Life in Plastic, It’s Not Fantastic
Author: Responsible Business News / Date: 6 August 2023
Kids & adults alike are eager to enter a glittering world of plastic paradise with the release of the new Barbie movie. However, the glitzy Barbieland reflects a less-than-fantastic reality: our planet's constant reliance on plastic.
The world has been seduced by the simplicity and affordability that plastic offers, producing our own synthetic nightmare, much like Barbie’s everlasting appeal. Behind the façade of convenience and comfort, humanity’s reliance on plastic has terrible effects on the environment and society.
Over 8.3 billion metric tonnes of plastic have been created since the 1950s, 79% of which is still in landfills or is dispersed across the environment. Over half of all plastic has been manufactured in the last 13 years, and global production is only increasing. Additionally, more than 500 billion new plastic bags are generated annually, or more than a million bags each minute. Our planet is flooded by plastic wherever we turn, just as in Barbieland.

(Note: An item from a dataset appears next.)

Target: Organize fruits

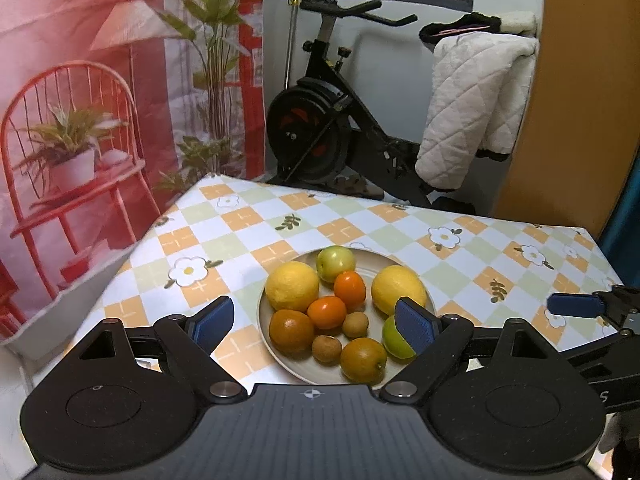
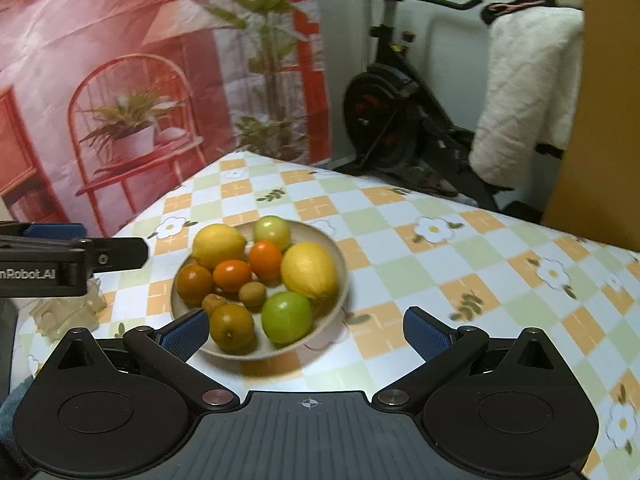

Unchecked plastic manufacture has a harmful impact on the environment. 40% of all plastic manufactured is single-use plastic, which is used once and then discarded to end up in landfills or find its way into waterways and other natural areas. Since plastic cannot decompose, it has collected all around us, harming our ecosystems.
8 million tonnes of plastic garbage get into our waterways every year, damaging the aquatic life and causing pollution as microplastics separate from the waste and contaminate the water. Tests have shown that over 700 species, including fish, animals, and birds, are harmed by plastic pollution, which also causes reproductive system abnormalities and liver and cell damage.
Plastic pollution has detrimental impacts on not only the environment but also on people’s health. First, the manufacture of plastic results in air pollution from greenhouse gas emissions. Second, when plastic waste gets dumped out, the chemicals in it pollute our soil and water, destroying vital resources, making farming and drinking water noxious. Consuming plastic is also associated with a number of serious health consequences, including cancer, birth deformities, lowered immunity, endocrine disruption, developmental problems, and reproductive issues.
Barbie movie enthusiasts may be viewing a “life in plastic” through rose-colored glasses, but the truth is much less “gorgelicious.” In particular, when taking into account the disparities that exist within the communities impacted by plastic pollution. At every stage of the plastic lifecycle, marginalised and low-income groups are disproportionately impacted by plastic pollution.
In addition, a lot of the developing world’s population lacks proper trash disposal facilities, which makes the plastic pollution there much worse because developed countries dump their waste there. Between 400,000 and 1 million people every year in the global south die as a result of the unimaginable amount of rubbish they are forced to deal with. Even if the Barbie movie promotes inclusivity and equality, it is impossible to separate the celebration of plastic from its clear connection to environmental and health harm. Governments, businesses, and individuals must all work together to move the world away from our plastic “paradise.” It is your personal obligation to adjust your consumption habits in order to reduce the amount of plastic you use. Read about The Great Global Cleanup and how to End Plastic Pollution to stay current. Individual efforts are insufficient; sign the Global Plastics Treaty petition and push for stricter regulations. We can make green the new pink if we work together.